Efficiency of amyloid disaggregation and prion strain phenotypes depend on how Ssa1/Sis1-binding site is exposed in the fibrils. In Sup35NM WT Sc4 amyloid that has the core region of residues 2 to 42, the Ssa1/Sis1-binding site (residues 143 to 164) is exposed. Therefore, Ssa1/Sis1 can efficiently bind to the Sc4 amyloid and initiate the whole cascade of amyloid disaggregation. This situation results in efficient amyloid fragmentation and thereby a large number of fragmented fibers (seeds), leading to strong [PSI⁺] strain phenotypes.

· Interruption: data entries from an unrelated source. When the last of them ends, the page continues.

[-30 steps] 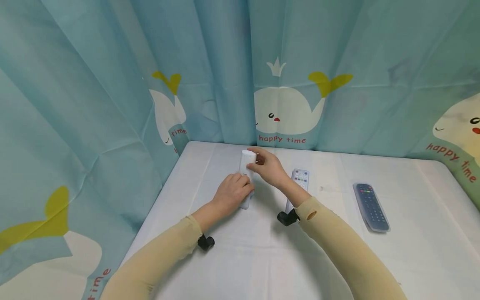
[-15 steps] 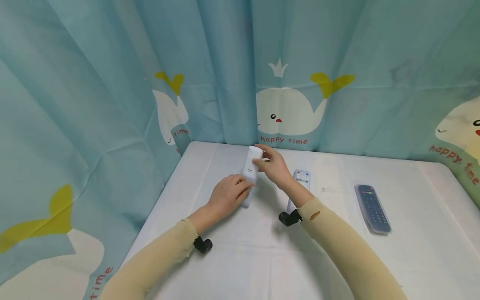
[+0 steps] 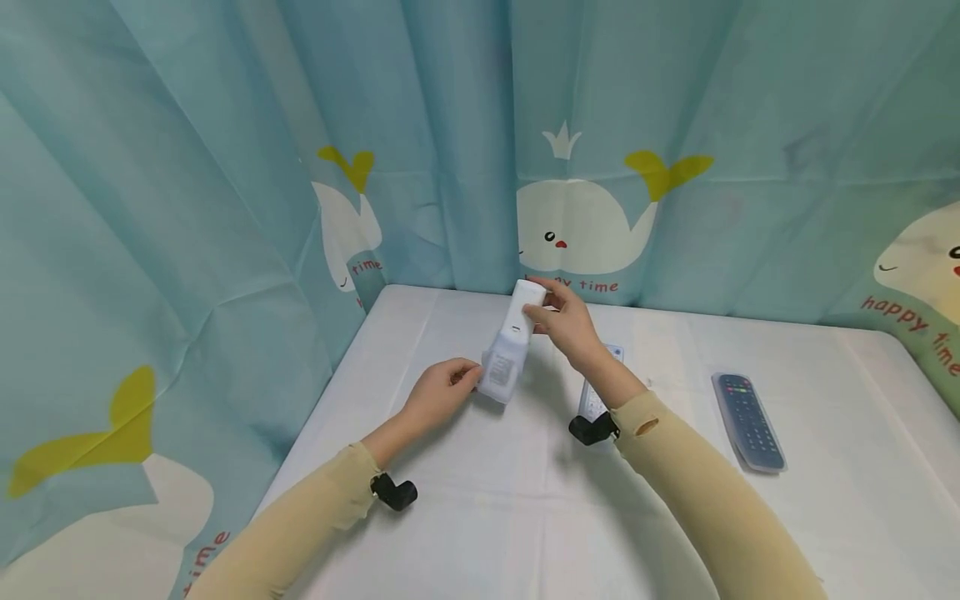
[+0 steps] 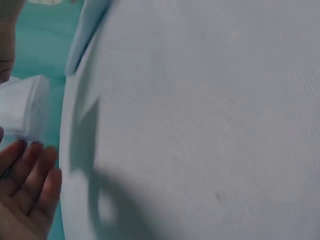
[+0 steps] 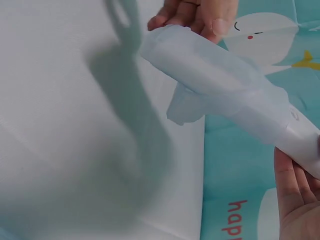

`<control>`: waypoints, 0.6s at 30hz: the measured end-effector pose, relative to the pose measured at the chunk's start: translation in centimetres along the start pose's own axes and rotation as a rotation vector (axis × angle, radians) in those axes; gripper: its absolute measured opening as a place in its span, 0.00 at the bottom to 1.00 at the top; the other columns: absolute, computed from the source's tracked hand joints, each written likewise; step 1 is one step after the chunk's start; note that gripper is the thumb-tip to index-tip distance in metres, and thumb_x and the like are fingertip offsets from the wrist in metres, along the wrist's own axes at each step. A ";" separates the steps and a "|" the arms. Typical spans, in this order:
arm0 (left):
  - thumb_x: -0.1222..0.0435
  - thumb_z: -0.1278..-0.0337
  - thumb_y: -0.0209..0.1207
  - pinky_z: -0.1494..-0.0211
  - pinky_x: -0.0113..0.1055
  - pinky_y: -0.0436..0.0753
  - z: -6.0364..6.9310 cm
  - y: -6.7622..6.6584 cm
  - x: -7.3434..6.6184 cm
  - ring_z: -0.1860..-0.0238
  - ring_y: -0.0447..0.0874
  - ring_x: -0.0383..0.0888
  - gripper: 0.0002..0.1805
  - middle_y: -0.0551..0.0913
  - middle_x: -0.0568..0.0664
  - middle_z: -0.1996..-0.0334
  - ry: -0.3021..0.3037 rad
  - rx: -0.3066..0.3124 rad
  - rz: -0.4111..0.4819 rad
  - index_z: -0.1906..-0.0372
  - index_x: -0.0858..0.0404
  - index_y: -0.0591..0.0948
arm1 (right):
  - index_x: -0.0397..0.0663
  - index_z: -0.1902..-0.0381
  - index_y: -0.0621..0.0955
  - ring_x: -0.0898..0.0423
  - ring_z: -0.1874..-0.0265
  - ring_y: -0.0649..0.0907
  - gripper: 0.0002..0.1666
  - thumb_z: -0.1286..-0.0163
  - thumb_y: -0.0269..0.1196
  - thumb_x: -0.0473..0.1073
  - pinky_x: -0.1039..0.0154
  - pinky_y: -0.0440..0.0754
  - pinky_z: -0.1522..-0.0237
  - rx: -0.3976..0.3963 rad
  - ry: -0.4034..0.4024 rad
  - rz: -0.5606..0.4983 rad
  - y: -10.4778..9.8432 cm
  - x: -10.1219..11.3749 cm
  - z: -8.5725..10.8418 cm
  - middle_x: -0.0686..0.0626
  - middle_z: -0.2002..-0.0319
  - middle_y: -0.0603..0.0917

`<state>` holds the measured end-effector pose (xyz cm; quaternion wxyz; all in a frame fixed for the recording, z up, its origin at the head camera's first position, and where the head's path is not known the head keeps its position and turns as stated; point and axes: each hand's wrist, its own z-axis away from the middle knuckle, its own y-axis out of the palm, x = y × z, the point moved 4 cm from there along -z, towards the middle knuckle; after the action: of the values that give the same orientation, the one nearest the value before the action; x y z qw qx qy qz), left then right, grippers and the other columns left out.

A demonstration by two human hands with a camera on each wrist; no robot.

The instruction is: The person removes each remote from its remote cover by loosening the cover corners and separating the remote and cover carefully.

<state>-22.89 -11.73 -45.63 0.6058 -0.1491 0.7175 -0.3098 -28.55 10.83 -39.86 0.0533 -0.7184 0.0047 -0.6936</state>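
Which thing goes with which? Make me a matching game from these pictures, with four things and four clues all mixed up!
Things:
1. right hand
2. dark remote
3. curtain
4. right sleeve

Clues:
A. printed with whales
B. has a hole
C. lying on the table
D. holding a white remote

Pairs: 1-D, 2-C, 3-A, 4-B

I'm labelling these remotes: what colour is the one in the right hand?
The held remote control is white; the head view shows it best.
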 end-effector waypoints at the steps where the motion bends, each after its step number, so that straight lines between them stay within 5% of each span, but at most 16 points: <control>1: 0.54 0.25 0.57 0.54 0.40 0.82 0.0 0.1 0.0 0.62 0.82 0.41 0.15 0.87 0.45 0.65 -0.015 0.016 0.049 0.52 0.61 0.87 | 0.47 0.27 0.73 0.47 0.49 0.81 0.32 0.27 0.64 0.35 0.58 0.87 0.57 0.001 0.004 0.002 0.0 0.1 0.0 0.39 0.47 0.79; 8: 0.57 0.24 0.56 0.50 0.40 0.85 -0.5 1.1 0.2 0.56 0.86 0.44 0.20 0.87 0.53 0.57 -0.145 0.097 0.326 0.46 0.70 0.85 | 0.47 0.29 0.74 0.47 0.49 0.80 0.31 0.28 0.65 0.34 0.59 0.87 0.57 0.019 0.024 -0.006 0.0 0.0 0.2 0.39 0.46 0.79; 18: 0.63 0.25 0.55 0.41 0.43 0.82 -0.6 2.1 -0.2 0.42 0.81 0.51 0.26 0.79 0.64 0.39 -0.224 0.279 0.665 0.31 0.76 0.71 | 0.47 0.26 0.71 0.49 0.55 0.82 0.33 0.27 0.65 0.37 0.58 0.87 0.57 0.113 0.051 0.011 0.7 -0.4 0.7 0.39 0.49 0.79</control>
<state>-23.04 -9.87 -46.69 0.7625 0.1430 0.6069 -0.1727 -27.81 10.24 -40.28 0.0975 -0.6963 -0.0293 -0.7105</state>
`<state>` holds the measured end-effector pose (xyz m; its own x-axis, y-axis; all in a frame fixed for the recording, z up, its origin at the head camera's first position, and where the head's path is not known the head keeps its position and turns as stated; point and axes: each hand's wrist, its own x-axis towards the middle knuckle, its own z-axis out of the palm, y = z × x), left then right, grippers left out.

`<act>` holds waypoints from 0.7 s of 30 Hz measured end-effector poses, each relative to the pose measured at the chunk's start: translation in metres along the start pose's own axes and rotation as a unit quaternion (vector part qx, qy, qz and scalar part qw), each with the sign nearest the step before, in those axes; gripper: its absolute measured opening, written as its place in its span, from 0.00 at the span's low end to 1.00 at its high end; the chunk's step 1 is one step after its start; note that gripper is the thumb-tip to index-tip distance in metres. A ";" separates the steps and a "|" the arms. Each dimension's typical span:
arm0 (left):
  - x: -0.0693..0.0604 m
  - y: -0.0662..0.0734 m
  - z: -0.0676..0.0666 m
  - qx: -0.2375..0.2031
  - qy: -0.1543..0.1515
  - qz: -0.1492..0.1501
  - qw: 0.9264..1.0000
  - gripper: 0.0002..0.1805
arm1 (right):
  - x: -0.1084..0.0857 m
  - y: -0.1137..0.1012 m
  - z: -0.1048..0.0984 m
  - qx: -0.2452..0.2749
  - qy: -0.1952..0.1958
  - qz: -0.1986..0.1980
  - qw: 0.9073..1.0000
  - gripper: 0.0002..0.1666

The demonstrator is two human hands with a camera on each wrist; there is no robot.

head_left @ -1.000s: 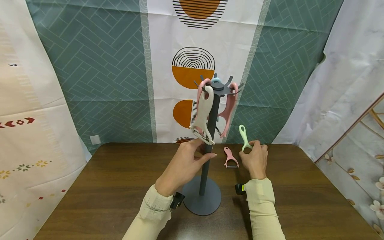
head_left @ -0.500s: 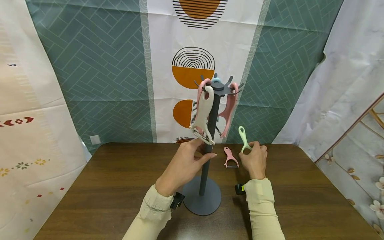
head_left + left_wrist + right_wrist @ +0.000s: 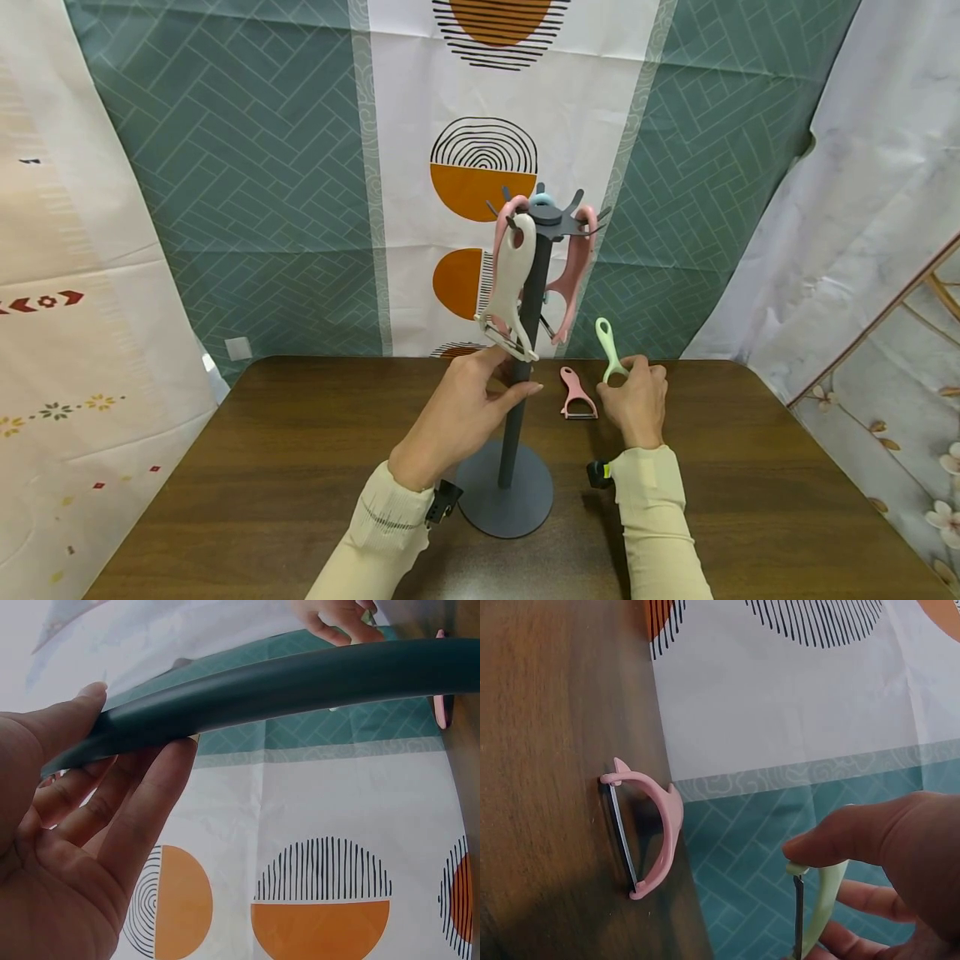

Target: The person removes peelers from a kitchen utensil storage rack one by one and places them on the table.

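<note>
My left hand (image 3: 461, 408) grips the upright dark grey pole (image 3: 512, 433) of a round-based stand, thumb on one side and fingers on the other. From the prongs at its top hang a white peeler (image 3: 514, 271), two pink ones and a pale blue one, mostly hidden behind. To the right, my right hand (image 3: 637, 402) pinches a light green peeler (image 3: 609, 343) by its blade end, handle pointing up and away. The right wrist view shows the thumb on the frame beside the blade. A pink peeler (image 3: 576, 393) lies on the table just left of that hand.
The brown wooden table (image 3: 300, 467) ends at a hanging patterned cloth (image 3: 262, 208) close behind the peelers. The stand's round base (image 3: 504, 508) sits near the middle front. White floral cloth (image 3: 885, 375) hangs along the right side.
The right hand, with the green peeler, has shifted very slightly left, and the peeler's handle end has dipped a little. The left hand and stand hold their place.
</note>
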<state>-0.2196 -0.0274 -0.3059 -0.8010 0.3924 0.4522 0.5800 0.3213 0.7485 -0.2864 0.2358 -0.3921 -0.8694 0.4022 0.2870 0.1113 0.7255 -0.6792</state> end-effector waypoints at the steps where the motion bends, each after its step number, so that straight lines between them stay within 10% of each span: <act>1: 0.000 0.000 0.000 0.000 0.000 0.001 1.000 0.18 | 0.000 0.000 0.000 0.000 0.000 0.000 1.000 0.32; 21: -0.001 -0.001 0.000 -0.003 -0.002 0.001 1.000 0.19 | -0.001 0.004 0.003 -0.004 -0.005 0.003 1.000 0.32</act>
<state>-0.2196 -0.0281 -0.3068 -0.7995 0.3960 0.4516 0.5804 0.3159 0.7506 -0.2870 0.2364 -0.3968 -0.8740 0.3999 0.2762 0.1192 0.7274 -0.6758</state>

By contrast, the S17R amyloid harbors the amyloid core of residues 81 to 148, which partially masks the Ssa1/Sis1-binding site, preventing Ssa1/Sis1 from interacting with the S17R amyloid. This situation results in less efficient amyloid fragmentation and thereby a small number of fragmented fibers (seeds), leading to weak and sectoring [PSI⁺] strain phenotypes.